• _Extracted records_:
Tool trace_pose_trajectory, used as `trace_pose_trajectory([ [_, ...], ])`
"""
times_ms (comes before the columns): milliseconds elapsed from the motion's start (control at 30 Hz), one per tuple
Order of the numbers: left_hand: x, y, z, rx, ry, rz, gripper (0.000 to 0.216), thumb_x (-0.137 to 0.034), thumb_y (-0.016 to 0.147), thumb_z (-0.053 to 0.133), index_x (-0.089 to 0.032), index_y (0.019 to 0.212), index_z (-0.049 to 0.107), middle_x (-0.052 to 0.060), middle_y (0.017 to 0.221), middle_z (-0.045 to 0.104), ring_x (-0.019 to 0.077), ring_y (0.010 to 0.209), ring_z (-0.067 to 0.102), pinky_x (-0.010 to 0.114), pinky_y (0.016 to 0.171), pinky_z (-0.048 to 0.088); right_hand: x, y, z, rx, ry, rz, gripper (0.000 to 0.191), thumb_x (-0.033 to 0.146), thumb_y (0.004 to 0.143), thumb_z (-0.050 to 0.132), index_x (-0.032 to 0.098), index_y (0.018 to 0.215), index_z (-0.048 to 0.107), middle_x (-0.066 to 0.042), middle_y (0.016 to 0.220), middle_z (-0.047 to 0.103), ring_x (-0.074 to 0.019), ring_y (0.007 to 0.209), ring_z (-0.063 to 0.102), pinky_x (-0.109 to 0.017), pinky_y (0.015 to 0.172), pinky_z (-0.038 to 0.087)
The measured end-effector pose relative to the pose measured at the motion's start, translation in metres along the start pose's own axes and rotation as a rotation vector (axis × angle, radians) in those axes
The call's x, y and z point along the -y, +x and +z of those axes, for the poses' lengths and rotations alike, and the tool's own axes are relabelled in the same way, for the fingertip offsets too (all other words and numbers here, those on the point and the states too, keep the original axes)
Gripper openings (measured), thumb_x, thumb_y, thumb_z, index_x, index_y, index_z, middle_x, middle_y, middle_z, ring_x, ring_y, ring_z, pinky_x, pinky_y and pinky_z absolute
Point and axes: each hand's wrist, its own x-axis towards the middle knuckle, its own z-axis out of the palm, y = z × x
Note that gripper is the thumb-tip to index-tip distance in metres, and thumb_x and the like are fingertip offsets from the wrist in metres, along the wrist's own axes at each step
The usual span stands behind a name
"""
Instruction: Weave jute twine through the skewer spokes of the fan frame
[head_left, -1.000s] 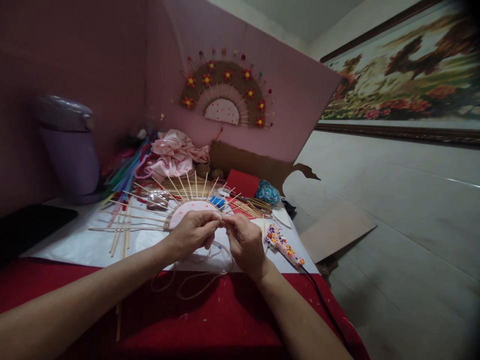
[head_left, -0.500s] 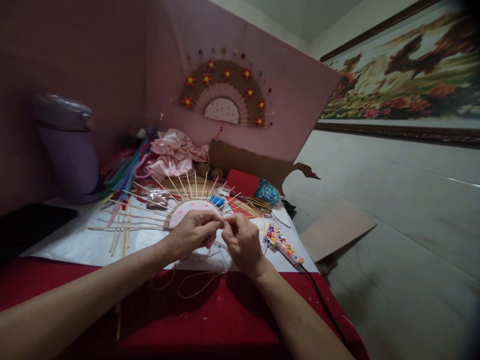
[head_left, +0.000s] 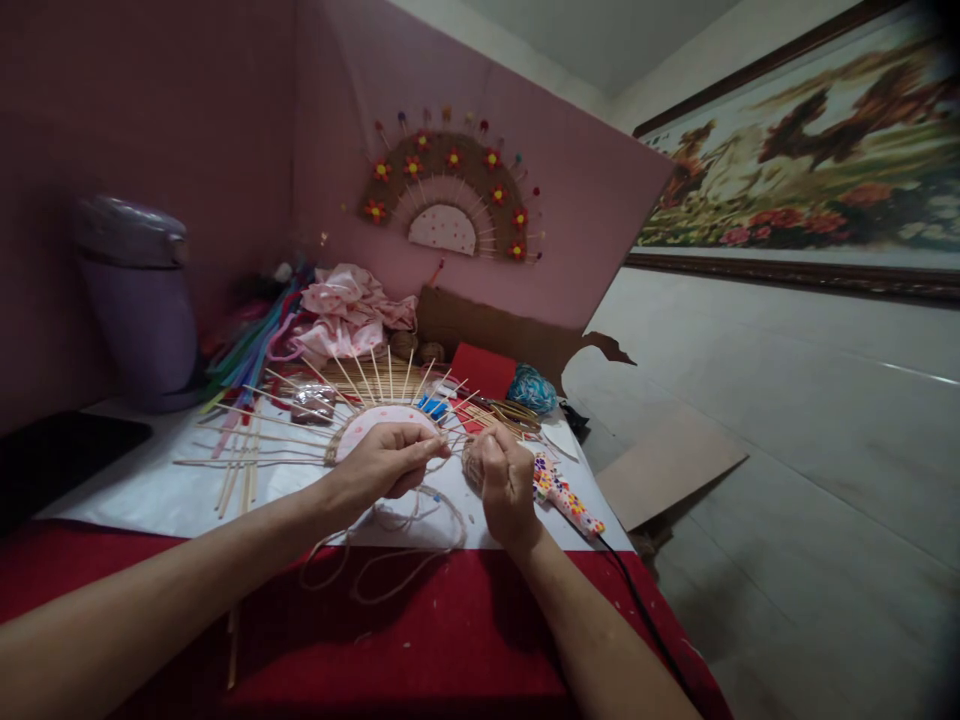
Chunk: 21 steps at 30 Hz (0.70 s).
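Observation:
A half-round fan frame (head_left: 375,415) lies on white paper, with a pink centre and thin wooden sticks spreading outward. My left hand (head_left: 382,462) rests at its near edge, fingers pinched on a length of jute twine (head_left: 405,520) that loops down over the paper onto the red cloth. A little to the right, my right hand (head_left: 504,482) is closed around a ball of the same twine (head_left: 472,463). The two hands are a short gap apart, with twine running between them.
A flowered glue gun (head_left: 566,492) with a black cord lies right of my right hand. Loose sticks (head_left: 240,470), pink cloth (head_left: 345,310), a blue yarn ball (head_left: 532,388), red felt and a purple bin (head_left: 139,295) crowd the table. A finished fan (head_left: 450,195) hangs on the pink wall.
My right hand has drawn away to the right from my left hand and now grips the twine ball. The left hand stays at the frame's edge.

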Motion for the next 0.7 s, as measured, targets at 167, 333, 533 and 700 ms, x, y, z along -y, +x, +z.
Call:
trace_pose_trajectory([
  [167,-0.001,0.000,-0.004,-0.072,0.002,0.025,0.024,-0.036,0.077,0.061,-0.012,0.072,0.059,-0.009,0.041,0.032,0.0029,0.036,0.024,0.017,0.036,0.013,0.019,-0.001,0.000,0.495,0.294,0.113,0.029,0.035,0.081,0.056,0.019,0.058,0.049,0.005,0.051,0.047,-0.0075,0.045,0.041,-0.020,0.044,0.037],
  [333,0.001,0.002,-0.008,-0.098,-0.029,0.049,0.017,-0.029,0.076,0.060,-0.013,0.076,0.060,-0.010,0.040,0.033,0.0031,0.035,0.025,0.017,0.037,0.014,0.027,-0.002,-0.002,0.899,0.582,0.359,0.021,0.036,0.077,0.062,0.016,0.071,0.061,0.005,0.050,0.054,-0.0050,0.036,0.041,-0.017,0.036,0.032],
  [533,0.001,0.003,-0.006,-0.039,0.022,0.038,0.017,-0.029,0.075,0.057,-0.012,0.074,0.058,-0.008,0.041,0.038,0.0036,0.036,0.029,0.017,0.037,0.019,0.012,0.004,0.002,0.237,0.369,0.198,0.014,0.030,0.080,0.061,0.019,0.089,0.060,0.008,0.048,0.050,-0.0067,0.039,0.041,-0.018,0.040,0.033],
  [700,0.003,0.003,-0.004,0.006,0.109,0.067,0.025,-0.035,0.075,0.059,-0.011,0.071,0.059,-0.006,0.044,0.044,0.0039,0.038,0.033,0.017,0.038,0.021,0.003,0.005,0.004,0.246,0.047,0.125,0.022,0.033,0.088,0.048,0.018,0.076,0.058,0.003,0.052,0.051,-0.0088,0.044,0.044,-0.020,0.044,0.034],
])
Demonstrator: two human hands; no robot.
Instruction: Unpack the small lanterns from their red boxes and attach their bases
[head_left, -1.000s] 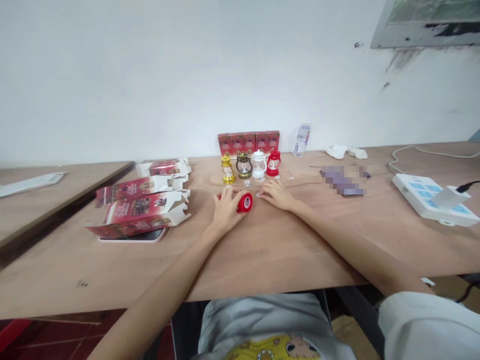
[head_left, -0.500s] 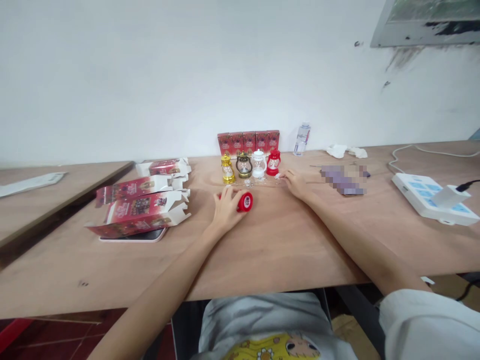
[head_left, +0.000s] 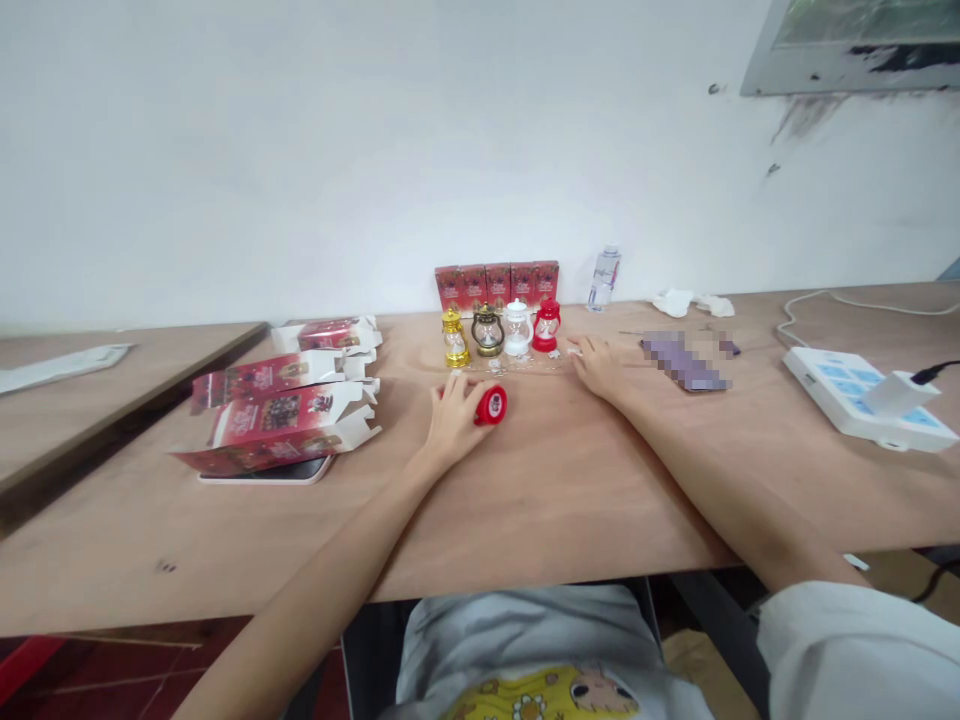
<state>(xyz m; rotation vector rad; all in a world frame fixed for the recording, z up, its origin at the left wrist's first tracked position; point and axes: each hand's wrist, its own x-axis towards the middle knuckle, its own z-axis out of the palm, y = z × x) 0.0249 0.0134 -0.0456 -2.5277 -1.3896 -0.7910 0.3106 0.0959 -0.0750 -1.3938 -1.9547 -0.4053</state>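
Note:
My left hand (head_left: 452,412) is closed around a small red lantern (head_left: 492,405) that lies on its side, its round base with a printed label facing me. My right hand (head_left: 596,370) rests on the table with fingers stretched out, beside small clear and whitish bits (head_left: 553,354); a pale speck shows at its fingertips, too small to name. Behind my hands stand a gold lantern (head_left: 455,340), a dark bronze lantern (head_left: 487,332), a white lantern (head_left: 517,328) and a red lantern (head_left: 547,326) in a row.
Several red printed boxes (head_left: 498,286) stand against the wall. Opened boxes (head_left: 274,420) lie at left, one over a phone (head_left: 262,476). A water bottle (head_left: 604,278), crumpled tissues (head_left: 673,301), a purple phone-like item (head_left: 686,362) and a white power strip (head_left: 862,390) are at right.
My right hand has shifted slightly right, away from a whitish bit by the red lantern, and its fingers look more spread. My left hand keeps its hold on the lying lantern.

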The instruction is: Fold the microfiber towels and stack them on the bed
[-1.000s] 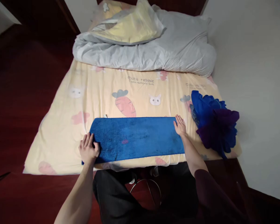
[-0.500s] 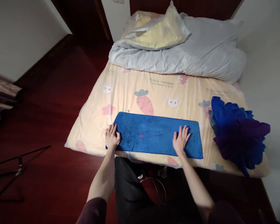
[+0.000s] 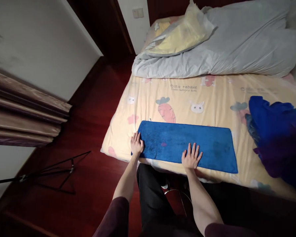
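A long blue towel (image 3: 212, 146), folded into a strip, lies flat across the near end of a bed (image 3: 212, 95) with a yellow rabbit-and-carrot sheet. My left hand (image 3: 136, 145) rests on the towel's left end, its fingers together and the thumb over the edge. My right hand (image 3: 191, 157) lies flat on the towel's near edge around the middle, fingers spread. Neither hand lifts the cloth.
A heap of blue and purple cloths (image 3: 278, 131) sits on the bed at the right. A crumpled grey and yellow duvet (image 3: 212, 52) fills the far end. Dark red floor lies left, with a black stand's legs (image 3: 51, 169) and a brown curtain (image 3: 22, 121).
My right hand has slid left along the towel from its right end to the middle. The view has swung left, showing more floor, the curtain and the stand.
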The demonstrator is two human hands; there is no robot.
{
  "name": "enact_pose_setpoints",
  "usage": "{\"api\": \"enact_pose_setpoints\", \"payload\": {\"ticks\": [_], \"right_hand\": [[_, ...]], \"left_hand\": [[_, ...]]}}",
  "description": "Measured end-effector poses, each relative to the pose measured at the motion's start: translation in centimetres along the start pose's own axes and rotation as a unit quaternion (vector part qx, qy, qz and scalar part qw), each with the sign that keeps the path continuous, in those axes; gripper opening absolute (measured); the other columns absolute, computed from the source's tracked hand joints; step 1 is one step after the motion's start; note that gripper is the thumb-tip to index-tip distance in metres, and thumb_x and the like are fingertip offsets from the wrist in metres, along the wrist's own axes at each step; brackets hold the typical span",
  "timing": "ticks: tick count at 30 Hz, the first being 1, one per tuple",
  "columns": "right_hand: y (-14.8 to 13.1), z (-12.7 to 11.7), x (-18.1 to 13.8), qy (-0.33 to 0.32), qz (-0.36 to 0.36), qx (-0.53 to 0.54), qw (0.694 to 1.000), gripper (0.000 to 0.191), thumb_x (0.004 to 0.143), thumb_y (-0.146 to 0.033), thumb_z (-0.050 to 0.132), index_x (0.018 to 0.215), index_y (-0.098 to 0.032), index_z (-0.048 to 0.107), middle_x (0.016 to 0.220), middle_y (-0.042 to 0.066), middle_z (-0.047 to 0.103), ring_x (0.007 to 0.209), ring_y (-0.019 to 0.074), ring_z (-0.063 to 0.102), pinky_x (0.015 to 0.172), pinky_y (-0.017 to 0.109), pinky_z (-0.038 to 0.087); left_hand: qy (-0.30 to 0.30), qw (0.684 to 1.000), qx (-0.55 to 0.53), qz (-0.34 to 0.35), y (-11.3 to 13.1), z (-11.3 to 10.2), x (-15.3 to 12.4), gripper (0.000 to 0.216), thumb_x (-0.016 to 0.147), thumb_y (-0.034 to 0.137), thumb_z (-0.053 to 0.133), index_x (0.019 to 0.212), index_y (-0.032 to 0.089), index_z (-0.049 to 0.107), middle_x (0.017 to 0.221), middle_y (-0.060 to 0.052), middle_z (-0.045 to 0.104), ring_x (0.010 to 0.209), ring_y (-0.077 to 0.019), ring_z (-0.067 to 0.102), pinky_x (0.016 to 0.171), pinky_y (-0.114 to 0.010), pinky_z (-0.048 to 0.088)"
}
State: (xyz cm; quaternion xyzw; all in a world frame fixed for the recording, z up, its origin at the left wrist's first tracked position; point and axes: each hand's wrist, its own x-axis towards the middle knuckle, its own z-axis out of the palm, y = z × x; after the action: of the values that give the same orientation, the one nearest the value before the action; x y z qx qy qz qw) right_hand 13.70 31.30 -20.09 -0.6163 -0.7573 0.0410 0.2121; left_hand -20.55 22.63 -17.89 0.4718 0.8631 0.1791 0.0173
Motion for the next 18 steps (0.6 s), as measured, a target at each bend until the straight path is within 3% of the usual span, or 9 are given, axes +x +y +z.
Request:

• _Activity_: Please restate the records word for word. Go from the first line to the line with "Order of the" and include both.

• _Exercise output_:
Tool trace_pose_trajectory, used as `trace_pose_trajectory([ [_, ...], ])`
"""
times_ms (comes before the columns): milliseconds elapsed from the motion's start (control at 30 Hz), one per tuple
Order of the numbers: left_hand: x, y, z, rx, ry, rz, gripper (0.000 to 0.216), thumb_x (-0.137 to 0.034), thumb_y (-0.016 to 0.147), thumb_z (-0.053 to 0.133), index_x (-0.089 to 0.032), index_y (0.019 to 0.212), index_z (-0.049 to 0.107), middle_x (-0.052 to 0.060), middle_y (0.017 to 0.221), middle_z (-0.045 to 0.104), ring_x (-0.019 to 0.077), ring_y (0.010 to 0.209), ring_z (-0.067 to 0.102), pinky_x (-0.010 to 0.114), pinky_y (0.016 to 0.171), pinky_z (-0.048 to 0.088); right_hand: x, y, z, rx, ry, rz, gripper (0.000 to 0.191), thumb_x (-0.033 to 0.146), thumb_y (0.004 to 0.143), thumb_z (-0.050 to 0.132), index_x (-0.032 to 0.098), index_y (0.018 to 0.215), index_z (-0.048 to 0.107), middle_x (-0.066 to 0.042), middle_y (0.016 to 0.220), middle_z (-0.047 to 0.103), ring_x (-0.074 to 0.019), ring_y (0.007 to 0.209), ring_z (-0.063 to 0.102), pinky_x (-0.109 to 0.017), pinky_y (0.015 to 0.172), pinky_z (-0.038 to 0.087)

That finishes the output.